◆ **TASK STATEMENT**
Write the data out again, word for word.

◆ **DATA BLOCK**
════
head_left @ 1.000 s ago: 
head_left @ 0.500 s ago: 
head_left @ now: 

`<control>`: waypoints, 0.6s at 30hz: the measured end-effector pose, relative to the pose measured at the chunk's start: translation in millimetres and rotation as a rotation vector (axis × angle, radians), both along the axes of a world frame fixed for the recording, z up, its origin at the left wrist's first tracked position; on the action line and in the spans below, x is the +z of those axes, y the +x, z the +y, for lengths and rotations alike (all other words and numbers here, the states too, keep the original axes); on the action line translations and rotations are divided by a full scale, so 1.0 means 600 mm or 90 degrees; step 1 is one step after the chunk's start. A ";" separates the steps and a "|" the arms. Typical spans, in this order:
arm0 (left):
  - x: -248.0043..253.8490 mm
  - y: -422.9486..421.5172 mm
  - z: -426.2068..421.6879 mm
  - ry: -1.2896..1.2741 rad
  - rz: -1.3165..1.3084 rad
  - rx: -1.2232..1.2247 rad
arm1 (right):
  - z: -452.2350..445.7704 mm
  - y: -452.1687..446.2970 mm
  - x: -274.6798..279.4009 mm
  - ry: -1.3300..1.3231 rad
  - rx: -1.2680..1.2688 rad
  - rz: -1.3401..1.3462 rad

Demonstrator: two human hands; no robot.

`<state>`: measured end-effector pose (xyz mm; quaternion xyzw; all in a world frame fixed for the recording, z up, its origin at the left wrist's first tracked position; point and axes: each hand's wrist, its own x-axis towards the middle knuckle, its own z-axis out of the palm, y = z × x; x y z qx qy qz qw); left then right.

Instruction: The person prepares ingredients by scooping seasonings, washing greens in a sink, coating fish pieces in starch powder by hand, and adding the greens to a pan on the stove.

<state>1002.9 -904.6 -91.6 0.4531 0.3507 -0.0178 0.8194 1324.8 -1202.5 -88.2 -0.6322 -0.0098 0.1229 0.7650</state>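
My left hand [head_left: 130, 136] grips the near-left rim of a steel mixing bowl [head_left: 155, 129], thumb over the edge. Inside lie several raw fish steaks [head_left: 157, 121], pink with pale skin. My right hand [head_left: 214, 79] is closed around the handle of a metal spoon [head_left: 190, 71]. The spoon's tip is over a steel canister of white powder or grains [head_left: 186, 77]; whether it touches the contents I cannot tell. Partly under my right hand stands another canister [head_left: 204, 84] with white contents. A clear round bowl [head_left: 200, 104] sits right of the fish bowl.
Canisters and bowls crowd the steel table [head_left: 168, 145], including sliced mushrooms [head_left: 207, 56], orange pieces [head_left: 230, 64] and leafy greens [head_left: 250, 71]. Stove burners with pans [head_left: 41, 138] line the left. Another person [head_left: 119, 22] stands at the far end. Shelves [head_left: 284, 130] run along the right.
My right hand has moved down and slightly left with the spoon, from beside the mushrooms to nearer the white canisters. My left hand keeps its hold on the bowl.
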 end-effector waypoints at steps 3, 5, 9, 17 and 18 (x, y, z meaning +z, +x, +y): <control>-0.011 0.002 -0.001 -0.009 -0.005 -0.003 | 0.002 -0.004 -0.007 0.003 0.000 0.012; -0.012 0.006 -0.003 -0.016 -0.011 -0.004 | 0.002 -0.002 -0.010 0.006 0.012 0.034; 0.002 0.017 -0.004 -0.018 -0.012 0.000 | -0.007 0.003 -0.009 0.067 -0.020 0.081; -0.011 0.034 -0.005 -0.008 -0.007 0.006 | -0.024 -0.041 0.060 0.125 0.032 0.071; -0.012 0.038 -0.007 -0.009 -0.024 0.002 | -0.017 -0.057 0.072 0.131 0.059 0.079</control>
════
◆ **EXERCISE RESULT**
head_left @ 1.000 s ago: 
head_left @ 0.500 s ago: 
head_left @ now: 

`<control>`: waypoints, 0.6s at 30hz: the measured end-effector pose, relative to the pose measured at the chunk's start: translation in millimetres and rotation as a rotation vector (axis × angle, radians), both along the axes of a world frame fixed for the recording, z up, its origin at the left wrist's first tracked position; on the action line and in the spans below, x is the +z of those axes, y the +x, z the +y, for lengths and rotations alike (all other words and numbers here, the states too, keep the original axes); on the action line translations and rotations are divided by a full scale, so 1.0 means 600 mm or 90 degrees; step 1 is one step after the chunk's start. A ";" separates the steps and a "|" the arms. Typical spans, in this order:
arm0 (left):
  - x: -248.0043..253.8490 mm
  - y: -422.9486..421.5172 mm
  - z: -426.2068..421.6879 mm
  - ry: -1.2896..1.2741 rad
  - rz: -1.3165..1.3084 rad
  - rx: -1.2232..1.2247 rad
arm1 (right):
  - z: -452.2350..445.7704 mm
  - y: -452.1687..446.2970 mm
  - x: -274.6798..279.4009 mm
  - ry: -1.3300..1.3231 rad
  - rx: -1.2680..1.2688 rad
  - rz: -1.3401..1.3462 rad

Demonstrator: two human hands; no robot.

`<state>`: measured end-effector pose (xyz mm; quaternion xyzw; all in a world frame fixed for the recording, z up, its origin at the left wrist's first tracked position; point and axes: each hand's wrist, its own x-axis towards the middle knuckle, its own z-axis out of the palm, y = z × x; x y z qx qy qz qw); left then right.

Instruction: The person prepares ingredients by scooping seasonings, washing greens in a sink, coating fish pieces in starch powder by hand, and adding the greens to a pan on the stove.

<state>1002.9 -904.6 -91.6 0.4531 0.3507 -0.0178 0.8194 1324.8 -1202.5 -88.2 -0.6322 -0.0098 0.1229 0.7650</state>
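My left hand [head_left: 130, 136] grips the near-left rim of a steel mixing bowl [head_left: 155, 129], thumb over the edge. Inside lie several raw fish steaks [head_left: 157, 121], pink with pale skin. My right hand [head_left: 214, 79] is closed around the handle of a metal spoon [head_left: 190, 71]. The spoon's tip is over a steel canister of white powder or grains [head_left: 186, 77]; whether it touches the contents I cannot tell. Partly under my right hand stands another canister [head_left: 204, 84] with white contents. A clear round bowl [head_left: 200, 104] sits right of the fish bowl.
Canisters and bowls crowd the steel table [head_left: 168, 145], including sliced mushrooms [head_left: 207, 56], orange pieces [head_left: 230, 64] and leafy greens [head_left: 250, 71]. Stove burners with pans [head_left: 41, 138] line the left. Another person [head_left: 119, 22] stands at the far end. Shelves [head_left: 284, 130] run along the right.
My right hand has moved down and slightly left with the spoon, from beside the mushrooms to nearer the white canisters. My left hand keeps its hold on the bowl.
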 end-effector waypoints at steps 3, 5, 9, 17 and 18 (x, y, z meaning +z, +x, +y): <control>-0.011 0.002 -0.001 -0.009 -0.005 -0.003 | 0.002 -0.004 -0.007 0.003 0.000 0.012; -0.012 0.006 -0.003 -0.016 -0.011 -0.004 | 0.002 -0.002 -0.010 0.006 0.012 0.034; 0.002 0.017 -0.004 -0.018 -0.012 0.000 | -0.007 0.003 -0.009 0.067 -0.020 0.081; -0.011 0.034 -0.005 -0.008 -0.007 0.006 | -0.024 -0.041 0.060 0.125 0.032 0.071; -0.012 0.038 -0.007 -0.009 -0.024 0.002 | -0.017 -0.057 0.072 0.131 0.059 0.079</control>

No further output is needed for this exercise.